Produce an exact transcription of the data, with the images left out.
* * * * * * * * *
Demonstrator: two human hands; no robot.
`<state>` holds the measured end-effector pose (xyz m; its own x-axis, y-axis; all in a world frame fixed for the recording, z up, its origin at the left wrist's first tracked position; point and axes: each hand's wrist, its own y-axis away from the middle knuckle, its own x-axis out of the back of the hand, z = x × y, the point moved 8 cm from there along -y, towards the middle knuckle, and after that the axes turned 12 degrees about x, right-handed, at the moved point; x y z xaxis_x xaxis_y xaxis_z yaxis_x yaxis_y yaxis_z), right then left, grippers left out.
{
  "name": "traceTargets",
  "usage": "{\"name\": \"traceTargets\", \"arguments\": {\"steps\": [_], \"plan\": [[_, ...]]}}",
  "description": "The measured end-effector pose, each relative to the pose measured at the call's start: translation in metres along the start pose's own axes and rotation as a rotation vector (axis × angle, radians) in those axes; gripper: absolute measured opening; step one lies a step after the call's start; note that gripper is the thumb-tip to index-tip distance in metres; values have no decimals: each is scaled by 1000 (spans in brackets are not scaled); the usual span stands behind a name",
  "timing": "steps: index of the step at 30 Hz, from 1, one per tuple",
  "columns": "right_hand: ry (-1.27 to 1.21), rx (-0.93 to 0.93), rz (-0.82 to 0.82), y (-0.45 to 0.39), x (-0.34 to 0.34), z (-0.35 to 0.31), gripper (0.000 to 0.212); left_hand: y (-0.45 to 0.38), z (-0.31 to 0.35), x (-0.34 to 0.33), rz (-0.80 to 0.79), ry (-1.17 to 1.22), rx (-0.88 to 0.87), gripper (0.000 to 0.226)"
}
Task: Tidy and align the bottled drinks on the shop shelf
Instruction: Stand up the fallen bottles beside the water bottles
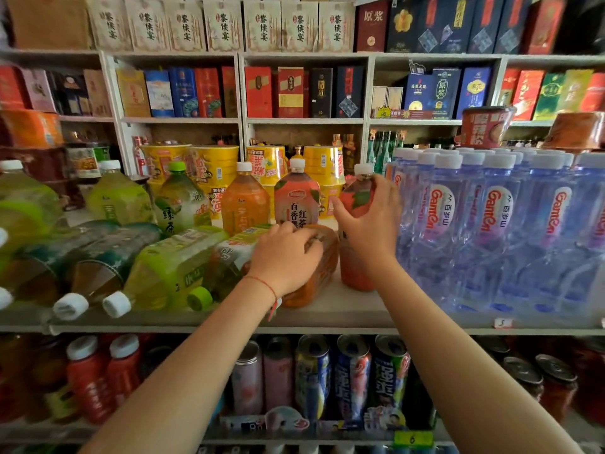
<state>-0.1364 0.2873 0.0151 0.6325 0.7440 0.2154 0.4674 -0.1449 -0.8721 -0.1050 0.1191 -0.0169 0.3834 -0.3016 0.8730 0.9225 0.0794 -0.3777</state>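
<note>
My right hand (368, 221) grips an upright red tea bottle (355, 270) with a white cap near the middle of the shelf (343, 314). My left hand (288, 253) holds an amber tea bottle (314, 280) that lies on its side beside it. Behind them stand a red-label tea bottle (296, 198) and an orange tea bottle (244, 201). To the left, several yellow-green and dark tea bottles (170, 267) lie on their sides, caps toward me. A green tea bottle (180, 201) stands upright behind those.
A block of clear water bottles (497, 231) fills the shelf's right side, close to my right hand. Yellow noodle tubs (212, 168) stand at the back. Cans (352, 375) and red bottles (88, 378) fill the shelf below. Boxed goods line the upper shelves.
</note>
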Motion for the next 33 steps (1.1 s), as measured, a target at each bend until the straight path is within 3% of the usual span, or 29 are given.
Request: {"name": "traceTargets", "arguments": {"steps": [11,17,19,22,24,26,29,33], "plan": [[98,71,-33,18,-2,-9,71,0,-1,-2,-2,-22,1,49],[270,332,-12,40,7,-37,58,0,4,0,-58,-41,-27,48],[246,453,-119,51,5,-51,50,-3,1,8,-100,-106,-65,46],[67,536,-477,67,-15,-69,48,-12,-18,28,-89,-156,-64,46],[11,486,-722,80,-32,-67,67,-18,-36,35,-57,-131,-47,40],[66,483,-811,89,-43,-64,91,-18,-50,33,-73,-77,-27,37],[143,511,-735,95,-49,-66,99,-15,-61,30,-51,10,-25,38],[230,637,-586,100,-53,-80,86,-16,-65,28,-37,27,-15,38]]}}
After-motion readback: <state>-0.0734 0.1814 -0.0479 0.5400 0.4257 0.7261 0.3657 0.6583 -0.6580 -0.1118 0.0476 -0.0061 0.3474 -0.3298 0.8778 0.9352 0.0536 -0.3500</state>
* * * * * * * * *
> **Exercise solution**:
Demonstrator: two human hands; no robot.
`<state>` holds the measured end-effector pose (xyz m; its own x-axis, y-axis; all in a world frame fixed for the recording, z up, its origin at the left wrist's first tracked position; point and axes: each hand's wrist, its own y-axis away from the middle knuckle, its own x-axis out of the back of the hand, z = x × y, the point moved 8 cm from there along -y, towards the middle knuckle, and after that the axes turned 12 degrees about x, right-handed, at the moved point; x y z xaxis_x xaxis_y xaxis_z yaxis_x yaxis_y yaxis_z), right then left, grippers left out.
{
  "name": "traceTargets",
  "usage": "{\"name\": \"traceTargets\", \"arguments\": {\"steps\": [_], \"plan\": [[_, ...]]}}",
  "description": "The measured end-effector pose, each relative to the pose measured at the call's start: translation in metres along the start pose's own axes and rotation as a rotation vector (axis × angle, radians) in those axes; gripper: absolute measured opening; step one lies a step after the call's start; note that gripper is the thumb-tip to index-tip distance in metres; values have no decimals: each is scaled by 1000 (spans in brackets are not scaled); the usual span stands behind a name",
  "timing": "steps: index of the step at 30 Hz, from 1, one per tuple",
  "columns": "right_hand: ry (-1.27 to 1.21), rx (-0.93 to 0.93), rz (-0.82 to 0.82), y (-0.45 to 0.39), x (-0.34 to 0.34), z (-0.35 to 0.31), gripper (0.000 to 0.212); left_hand: y (-0.45 to 0.38), z (-0.31 to 0.35), x (-0.34 to 0.33), rz (-0.80 to 0.79), ry (-1.17 to 1.22), rx (-0.88 to 0.87), gripper (0.000 to 0.226)"
}
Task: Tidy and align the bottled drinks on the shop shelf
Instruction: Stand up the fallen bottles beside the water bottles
<state>-0.1364 0.2873 0.0151 0.6325 0.7440 0.2154 0.4674 -0.1449 -0.8721 -0.1050 0.1191 -0.0169 0.3834 -0.3016 0.8730 0.9225 0.0794 -0.3777</state>
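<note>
My right hand (368, 221) grips an upright red tea bottle (355, 270) with a white cap near the middle of the shelf (343, 314). My left hand (288, 253) holds an amber tea bottle (314, 280) that lies on its side beside it. Behind them stand a red-label tea bottle (296, 198) and an orange tea bottle (244, 201). To the left, several yellow-green and dark tea bottles (170, 267) lie on their sides, caps toward me. A green tea bottle (180, 201) stands upright behind those.
A block of clear water bottles (497, 231) fills the shelf's right side, close to my right hand. Yellow noodle tubs (212, 168) stand at the back. Cans (352, 375) and red bottles (88, 378) fill the shelf below. Boxed goods line the upper shelves.
</note>
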Motion for the next 33 steps (1.1 s), as measured, a target at each bend until the straight path is within 3% of the usual span, or 29 are given.
Request: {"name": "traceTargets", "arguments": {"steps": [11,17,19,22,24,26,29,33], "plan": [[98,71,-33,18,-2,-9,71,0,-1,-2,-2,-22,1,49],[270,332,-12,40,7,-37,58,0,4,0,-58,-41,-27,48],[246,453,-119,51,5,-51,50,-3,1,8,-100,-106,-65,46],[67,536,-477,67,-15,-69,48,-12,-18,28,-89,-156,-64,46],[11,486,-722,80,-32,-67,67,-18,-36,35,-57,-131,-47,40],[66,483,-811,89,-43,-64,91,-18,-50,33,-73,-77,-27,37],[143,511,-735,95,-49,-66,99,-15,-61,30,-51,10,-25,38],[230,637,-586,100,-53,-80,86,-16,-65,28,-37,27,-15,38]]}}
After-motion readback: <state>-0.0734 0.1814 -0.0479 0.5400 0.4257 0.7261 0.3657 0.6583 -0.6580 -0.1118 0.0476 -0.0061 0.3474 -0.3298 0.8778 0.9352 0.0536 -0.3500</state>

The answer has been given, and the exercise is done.